CBF2, belonging to the CBF/DREB gene family, plays an important role in improving plant tolerance to abiotic stress (including cold and drought). AmCBF2 (a gene from mangrove tree Avicennia marina) was induced by drought and ABA, whereas, AmCBF1 and AmCBF3 exhibited insignificant changes under drought stress (Peng et al., 2013). Besides, constitutive expression of MrCBF2 enhanced phytohormone ABA-independent drought tolerance in transgenic Arabidopsis (Wu et al., 2017). CBF2 expression also delays leaf senescence and extends the life span in overexpressing Arabidopsis under methyl jasmonate treatment (Sharabi-Schwager et al., 2010).

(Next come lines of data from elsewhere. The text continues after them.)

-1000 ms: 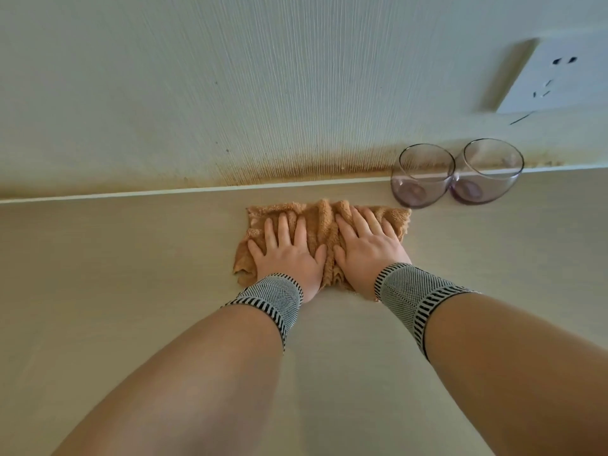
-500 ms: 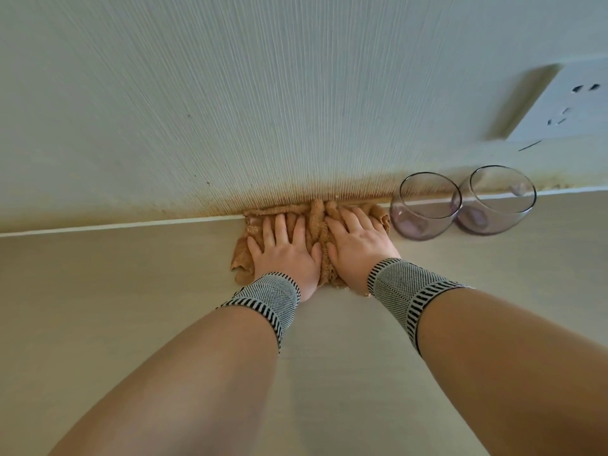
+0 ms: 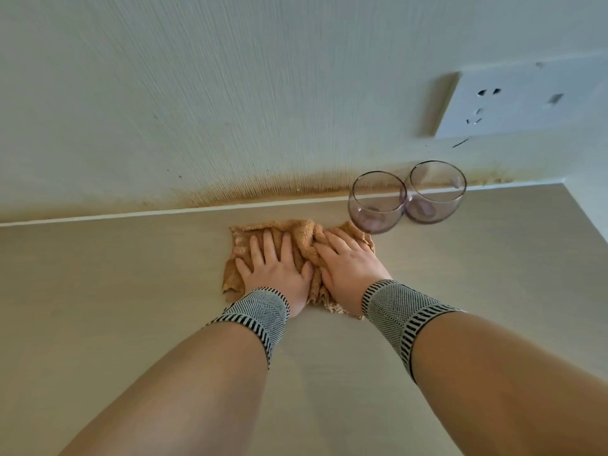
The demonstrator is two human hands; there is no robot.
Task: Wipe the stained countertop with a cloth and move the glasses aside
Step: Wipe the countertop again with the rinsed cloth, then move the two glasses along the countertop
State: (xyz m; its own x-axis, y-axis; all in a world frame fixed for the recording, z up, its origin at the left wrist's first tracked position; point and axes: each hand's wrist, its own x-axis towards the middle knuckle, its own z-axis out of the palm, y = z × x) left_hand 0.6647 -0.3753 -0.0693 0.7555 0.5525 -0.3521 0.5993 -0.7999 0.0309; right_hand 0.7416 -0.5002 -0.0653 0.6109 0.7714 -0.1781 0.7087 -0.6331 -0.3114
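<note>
The rumpled terry cloth [image 3: 306, 238] is tan-orange; two rounded glasses [image 3: 378, 202] are purple-tinted; the knitted wristbands [image 3: 256, 312] are grey with black-striped edges.

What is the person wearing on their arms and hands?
Both hands, the left hand and the right hand, are bare, with no gloves or rings visible. Each wrist has a knitted grey wristband edged with black-and-white stripes; the other wristband matches it. The forearms are uncovered, with no sleeves.
</note>
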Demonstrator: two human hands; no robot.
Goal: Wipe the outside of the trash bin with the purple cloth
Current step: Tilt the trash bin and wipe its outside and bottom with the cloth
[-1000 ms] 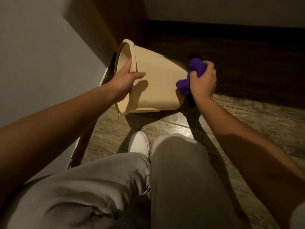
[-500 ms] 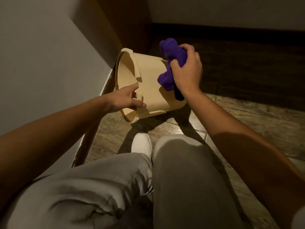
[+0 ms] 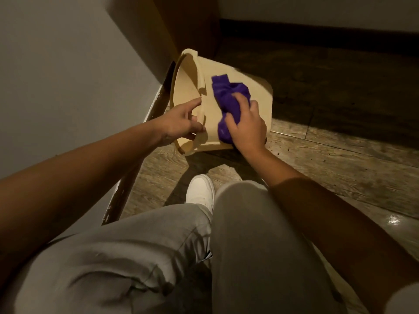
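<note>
A beige plastic trash bin lies tipped on its side on the floor, its open mouth turned left toward the wall. My left hand grips the bin's rim at the lower left, thumb on the outside and fingers inside. My right hand is shut on a bunched purple cloth and presses it against the bin's outer wall, close to the rim. The bin's base end, at the right, is in shadow.
A pale wall with a dark skirting board runs along the left. A dark wooden panel stands behind the bin. The floor is wood plank. My grey-trousered legs and a white shoe fill the foreground.
My right hand has carried the cloth from the bin's base end across its upper side, then down toward the rim. My left hand shifted its hold lower on the rim.
</note>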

A gene with pleiotropic effect against abiotic stress is potentially a good candidate gene for genetic engineering. In a previous study, we demonstrated that JcCBF2 gene improves freezing tolerance of Arabidopsis during the early stage of stress (Wang et al., 2014). However, the effect of this gene on drought stress response has not been elucidated. In the present study, CBF2 was cloned from J. curcas and its putative role on drought stresses was conducted in transgenic tobacco. Assessment of drought response was conducted by measuring physiological responses and morphological parameters. RNA sequencing was used to explore the mechanisms that might be involved in regulating the leaf development. To understand the molecular basis of the enhanced drought tolerance, we analyzed the expression of hormone-related genes.